Global patterns of body size evolution are driven by precipitation in legless amphibians

11 June 2019

Pincheira-Donoso, Daniel; Meiri, Shai; Jara, Manuel; Olalla, Miguel Ángel; Hodgson, Dave

Body size shapes ecological interactions across and within species, ultimately influencing the evolution of large-scale biodiversity patterns. Therefore, macroecological studies of body size provide a link between spatial variation in selection regimes and the evolution of animal assemblages through space. Multiple hypotheses have been formulated to explain the evolution of spatial gradients of animal body size, predominantly driven by thermal (Bergmann’s rule), humidity (‘water conservation hypothesis’), and resource constraints (‘resource rule’, ‘seasonality rule’) on physiological homeostasis. However, while integrative tests of all four hypotheses combined are needed, the focus of such empirical efforts needs to move beyond the traditional endotherm-ectotherm dichotomy, to instead interrogate the role that variation in lifestyles within major lineages (e.g., Classes) play in creating neglected scenarios of selection via analyses of largely overlooked environment-body size interactions.

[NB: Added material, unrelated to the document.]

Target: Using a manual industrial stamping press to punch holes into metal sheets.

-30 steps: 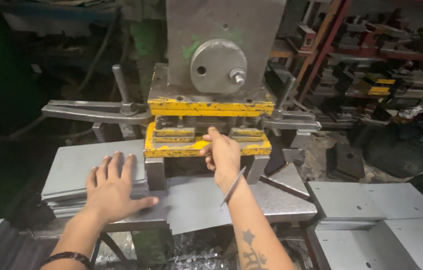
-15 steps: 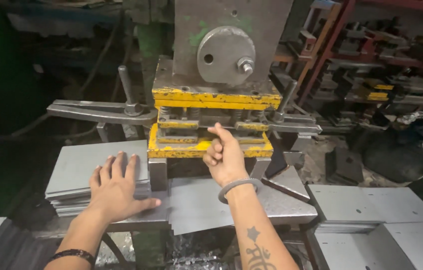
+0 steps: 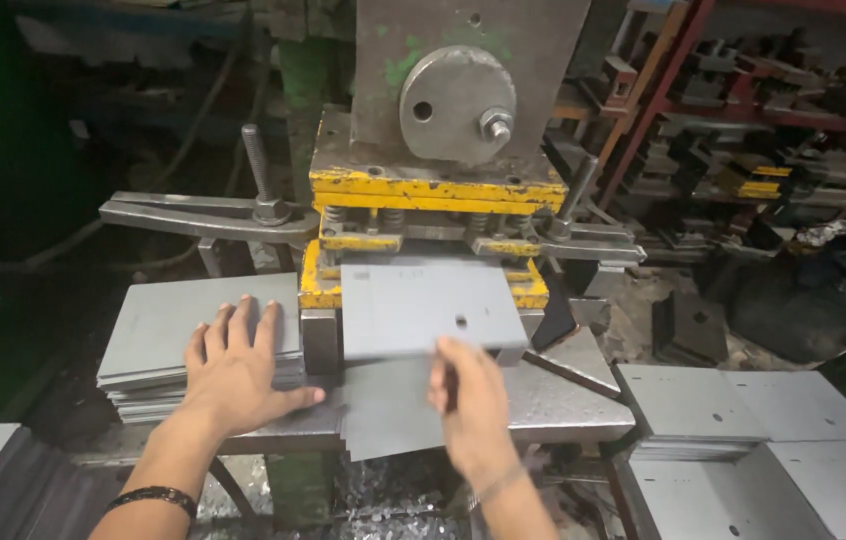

Here, we test all four rules above using a global database spanning 99% of modern species of an entire Order of legless, predominantly underground-dwelling amphibians (Gymnophiona, or caecilians). We found a consistent effect of increasing precipitation (and resource abundance) on body size reductions (supporting the water conservation hypothesis), while Bergmann’s, the seasonality and resource rules are rejected. We argue that subterranean lifestyles minimize the effects of aboveground selection agents, making humidity a dominant selection pressure – aridity promotes larger body sizes that reduce risk of evaporative dehydration, while smaller sizes occur in wetter environments where dehydration constraints are relaxed. We discuss the links between these principles with the physiological constraints that may have influenced the tropically-restricted global radiation of caecilians.